The place marks the fifth station of Via Dolorosa, and refers to the biblical episode in which Simon of Cyrene takes Jesus' cross, and carries it for him. Although this narrative is included in the three Synoptic Gospels, the Gospel of John does not mention Simon of Cyrene but instead emphasizes the portion of the journey during which Jesus carried the cross himself. The current traditional site for the station is located at the east end of the western fraction of the Via Dolorosa, adjacent to the Chapel of Simon of Cyrene, a Franciscan construction built in 1895. An inscription, in the architrave of the main entrance from the Via Dolorosa, bears the inscription "[line 1] Simoni - Cyrenaeo [line 2] Crux Imponitur" references the Synoptic events.

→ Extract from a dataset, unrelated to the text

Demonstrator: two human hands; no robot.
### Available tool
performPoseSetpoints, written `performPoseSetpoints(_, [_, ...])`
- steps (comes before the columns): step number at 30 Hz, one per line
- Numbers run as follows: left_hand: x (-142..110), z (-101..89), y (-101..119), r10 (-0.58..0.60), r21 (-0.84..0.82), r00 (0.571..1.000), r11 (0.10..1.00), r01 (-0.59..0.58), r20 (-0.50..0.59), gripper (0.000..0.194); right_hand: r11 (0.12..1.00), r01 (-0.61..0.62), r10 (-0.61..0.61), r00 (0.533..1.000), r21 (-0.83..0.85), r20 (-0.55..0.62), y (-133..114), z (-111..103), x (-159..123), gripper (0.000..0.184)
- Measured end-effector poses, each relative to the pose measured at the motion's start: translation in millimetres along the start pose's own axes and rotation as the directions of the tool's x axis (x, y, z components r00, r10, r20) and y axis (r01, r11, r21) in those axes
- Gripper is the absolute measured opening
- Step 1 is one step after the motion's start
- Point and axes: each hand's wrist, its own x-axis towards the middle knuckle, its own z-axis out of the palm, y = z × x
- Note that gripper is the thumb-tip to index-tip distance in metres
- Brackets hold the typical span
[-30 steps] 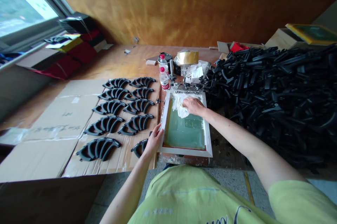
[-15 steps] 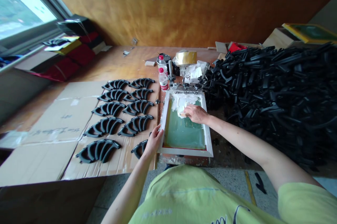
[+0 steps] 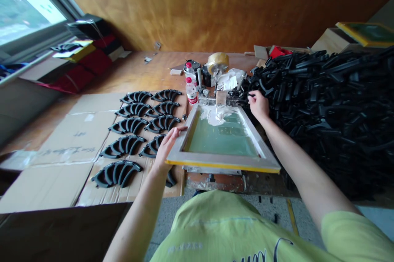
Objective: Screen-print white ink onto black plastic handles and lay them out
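My left hand (image 3: 168, 143) grips the left side of a screen printing frame (image 3: 223, 163), whose near edge is tilted up off the bench. White ink (image 3: 215, 115) is smeared across the far end of its green mesh (image 3: 220, 137). A small squeegee (image 3: 221, 98) stands at that far end, apart from both hands. Beyond the frame's far right corner, my right hand (image 3: 259, 106) is closed, fingertips pinching a black plastic part (image 3: 251, 95) at the edge of a large pile of black parts (image 3: 323, 118). Most of the pinched part is hard to make out against the pile.
Curved black parts (image 3: 118, 174) lie in fanned groups on flattened cardboard (image 3: 64, 139) at the left. Behind the frame stand plastic bottles (image 3: 191, 92), a roll of tape (image 3: 218, 63) and crumpled white paper (image 3: 230, 79). A wooden board (image 3: 197, 16) closes off the back.
The screen frame's near edge has risen, with my left hand on its side. My right hand has let go of the squeegee and moved right to the black pile.
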Motion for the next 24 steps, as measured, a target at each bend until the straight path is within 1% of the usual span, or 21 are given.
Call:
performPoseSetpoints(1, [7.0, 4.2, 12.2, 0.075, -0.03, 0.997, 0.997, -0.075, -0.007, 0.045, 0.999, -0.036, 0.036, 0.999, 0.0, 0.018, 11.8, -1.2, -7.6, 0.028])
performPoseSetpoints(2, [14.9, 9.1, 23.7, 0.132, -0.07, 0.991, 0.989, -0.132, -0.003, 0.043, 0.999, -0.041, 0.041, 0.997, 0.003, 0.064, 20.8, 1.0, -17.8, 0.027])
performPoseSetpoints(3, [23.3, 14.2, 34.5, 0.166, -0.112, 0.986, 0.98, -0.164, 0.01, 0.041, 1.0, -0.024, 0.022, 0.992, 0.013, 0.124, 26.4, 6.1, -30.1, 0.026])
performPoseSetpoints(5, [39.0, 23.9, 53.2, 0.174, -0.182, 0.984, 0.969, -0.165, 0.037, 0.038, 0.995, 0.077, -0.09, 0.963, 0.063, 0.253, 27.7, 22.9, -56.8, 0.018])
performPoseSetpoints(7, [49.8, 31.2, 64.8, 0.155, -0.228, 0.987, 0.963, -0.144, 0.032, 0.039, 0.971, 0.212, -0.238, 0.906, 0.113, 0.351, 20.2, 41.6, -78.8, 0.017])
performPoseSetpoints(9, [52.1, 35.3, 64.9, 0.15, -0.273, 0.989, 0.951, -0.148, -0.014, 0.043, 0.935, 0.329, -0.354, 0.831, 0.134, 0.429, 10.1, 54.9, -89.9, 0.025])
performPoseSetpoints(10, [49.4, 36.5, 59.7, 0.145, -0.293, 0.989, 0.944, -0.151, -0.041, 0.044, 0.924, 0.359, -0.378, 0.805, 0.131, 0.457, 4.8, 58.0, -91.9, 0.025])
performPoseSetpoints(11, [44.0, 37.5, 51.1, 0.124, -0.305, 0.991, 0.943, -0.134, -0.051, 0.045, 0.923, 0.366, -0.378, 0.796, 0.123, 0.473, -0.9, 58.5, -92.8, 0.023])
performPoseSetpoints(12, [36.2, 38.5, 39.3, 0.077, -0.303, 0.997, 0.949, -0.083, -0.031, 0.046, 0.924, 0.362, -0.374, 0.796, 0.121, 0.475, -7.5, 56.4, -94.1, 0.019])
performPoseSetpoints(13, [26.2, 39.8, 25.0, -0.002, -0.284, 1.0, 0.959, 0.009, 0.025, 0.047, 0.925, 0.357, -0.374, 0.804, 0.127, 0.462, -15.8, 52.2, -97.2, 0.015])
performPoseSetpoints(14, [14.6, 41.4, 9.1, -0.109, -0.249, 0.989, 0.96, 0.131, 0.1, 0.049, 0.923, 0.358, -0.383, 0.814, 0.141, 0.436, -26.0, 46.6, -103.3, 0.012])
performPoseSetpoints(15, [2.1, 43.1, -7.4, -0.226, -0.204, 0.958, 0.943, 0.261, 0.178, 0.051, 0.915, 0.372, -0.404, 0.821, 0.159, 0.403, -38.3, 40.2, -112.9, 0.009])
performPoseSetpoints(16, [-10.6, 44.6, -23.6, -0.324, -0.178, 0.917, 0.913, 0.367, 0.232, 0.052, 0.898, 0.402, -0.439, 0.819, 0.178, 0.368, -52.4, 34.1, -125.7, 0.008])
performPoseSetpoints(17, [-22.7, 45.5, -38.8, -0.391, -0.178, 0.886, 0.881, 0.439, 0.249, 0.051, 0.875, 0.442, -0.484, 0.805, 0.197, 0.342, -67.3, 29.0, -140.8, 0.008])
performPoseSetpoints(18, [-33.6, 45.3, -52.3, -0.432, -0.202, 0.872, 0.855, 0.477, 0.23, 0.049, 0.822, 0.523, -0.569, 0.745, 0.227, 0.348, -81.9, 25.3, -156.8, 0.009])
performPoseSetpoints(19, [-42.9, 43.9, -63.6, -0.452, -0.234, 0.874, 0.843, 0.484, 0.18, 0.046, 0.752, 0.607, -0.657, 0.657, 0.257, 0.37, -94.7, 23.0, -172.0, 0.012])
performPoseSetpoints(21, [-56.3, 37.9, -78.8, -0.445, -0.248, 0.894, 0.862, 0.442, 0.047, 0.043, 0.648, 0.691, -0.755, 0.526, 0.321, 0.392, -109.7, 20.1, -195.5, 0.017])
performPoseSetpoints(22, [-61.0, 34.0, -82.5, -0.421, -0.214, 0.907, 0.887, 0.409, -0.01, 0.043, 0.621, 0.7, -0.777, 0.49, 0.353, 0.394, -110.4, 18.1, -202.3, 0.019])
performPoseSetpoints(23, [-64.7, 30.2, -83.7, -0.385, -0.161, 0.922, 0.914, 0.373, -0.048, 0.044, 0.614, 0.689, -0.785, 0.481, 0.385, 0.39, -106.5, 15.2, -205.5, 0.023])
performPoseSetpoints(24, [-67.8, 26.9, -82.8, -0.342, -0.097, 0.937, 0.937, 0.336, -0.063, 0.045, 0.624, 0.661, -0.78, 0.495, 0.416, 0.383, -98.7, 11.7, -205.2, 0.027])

Prior to the 15th century, this location was instead considered to be the House of the Poor Man, and honoured as the fifth station for that reason; the name refers to the Lukan tale of Lazarus and Dives, this Lazarus being a beggar, and Dives being the Latin word for [one who is] Rich. Adjacent to the alleged House of the Poor Man is an arch over the road; the house on the arch was thought to be the corresponding House of the Rich Man. The houses in question are believed to date to the Middle Ages.